**Exercise aim:** Only the count is expected: the number of lines below that contain "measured".

**Stored data:**
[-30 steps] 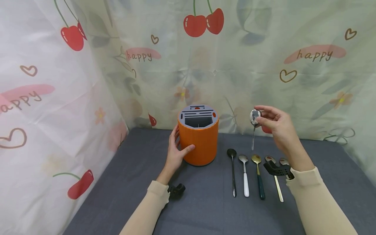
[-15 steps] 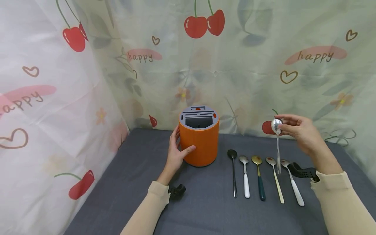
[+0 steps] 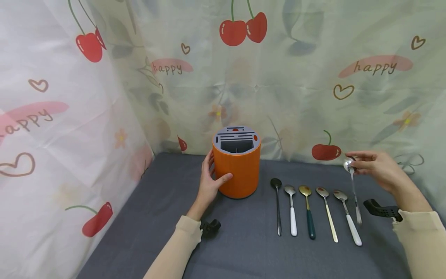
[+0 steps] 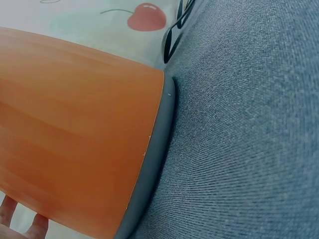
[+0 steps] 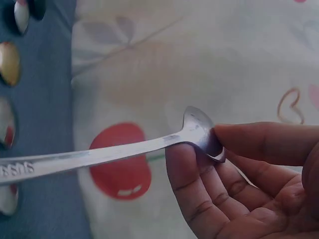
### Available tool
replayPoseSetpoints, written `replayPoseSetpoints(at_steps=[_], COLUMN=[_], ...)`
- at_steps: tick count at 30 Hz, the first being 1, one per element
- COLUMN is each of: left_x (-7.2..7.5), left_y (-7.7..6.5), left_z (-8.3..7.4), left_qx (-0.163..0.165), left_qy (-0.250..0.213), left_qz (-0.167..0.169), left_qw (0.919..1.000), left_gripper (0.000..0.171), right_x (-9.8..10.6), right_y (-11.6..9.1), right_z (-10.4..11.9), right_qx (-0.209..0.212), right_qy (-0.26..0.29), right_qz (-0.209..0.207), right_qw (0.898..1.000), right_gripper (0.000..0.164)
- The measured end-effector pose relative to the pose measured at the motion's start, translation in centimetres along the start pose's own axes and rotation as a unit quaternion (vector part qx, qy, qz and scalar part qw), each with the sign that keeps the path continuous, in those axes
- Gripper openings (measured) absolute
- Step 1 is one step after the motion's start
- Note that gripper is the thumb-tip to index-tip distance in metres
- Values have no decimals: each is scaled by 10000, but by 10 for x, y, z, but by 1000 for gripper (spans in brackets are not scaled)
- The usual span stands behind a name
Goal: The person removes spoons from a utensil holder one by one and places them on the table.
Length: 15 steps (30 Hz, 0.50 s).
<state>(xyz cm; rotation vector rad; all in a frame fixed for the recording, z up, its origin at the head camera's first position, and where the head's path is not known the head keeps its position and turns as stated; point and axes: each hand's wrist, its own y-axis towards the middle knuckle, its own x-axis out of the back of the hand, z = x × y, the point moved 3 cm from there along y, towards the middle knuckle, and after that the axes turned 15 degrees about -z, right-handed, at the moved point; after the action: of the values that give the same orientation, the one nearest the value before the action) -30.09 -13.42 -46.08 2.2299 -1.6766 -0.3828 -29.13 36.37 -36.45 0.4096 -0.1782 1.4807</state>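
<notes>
My right hand (image 3: 381, 168) pinches a silver spoon (image 3: 353, 190) by its bowl, the handle hanging down at the right end of a row of spoons. In the right wrist view the thumb and fingers hold the spoon's bowl (image 5: 199, 132), and letters are stamped on its handle. My left hand (image 3: 209, 186) rests round the left side of an orange cylindrical holder (image 3: 238, 174) with a grey slotted top. The left wrist view shows the holder (image 4: 75, 129) upright on the cloth, fingertips at its side.
Left to right on the grey cloth (image 3: 244, 248) lie a black spoon (image 3: 278, 209), a white-handled spoon (image 3: 292, 213), a gold spoon with dark green handle (image 3: 309, 215), a cream-handled spoon (image 3: 328, 217) and another white-handled spoon (image 3: 349, 221). A printed curtain (image 3: 278, 69) stands behind.
My right hand has moved right and down with the silver spoon, from above the row to its right end. The left hand and the holder have stayed put.
</notes>
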Motion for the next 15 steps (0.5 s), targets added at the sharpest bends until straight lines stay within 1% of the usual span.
replayPoseSetpoints(at_steps=[7, 10, 12, 15], left_x=[-1, -1, 0, 0], left_y=[0, 0, 0, 0], left_z=[1, 0, 0, -1], left_qx=[-18, -30, -22, -6], left_qy=[-15, -33, -19, -21], left_qz=[20, 29, 17, 1], left_qw=[10000, 10000, 10000, 10000], left_gripper=[97, 97, 96, 96], right_x=[13, 17, 20, 22], right_y=[2, 2, 3, 4], right_z=[-32, -46, -55, -69], right_qx=[-462, -655, -796, -1056], right_qy=[-127, -190, -251, -282], right_qz=[457, 567, 635, 766], right_qw=[9978, 9961, 9945, 9911], right_gripper=[44, 46, 44, 36])
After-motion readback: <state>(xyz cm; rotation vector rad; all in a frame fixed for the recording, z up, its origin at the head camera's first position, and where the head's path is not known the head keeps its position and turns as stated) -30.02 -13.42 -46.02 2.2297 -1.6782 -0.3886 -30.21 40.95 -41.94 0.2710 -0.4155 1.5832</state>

**Completed task:** 2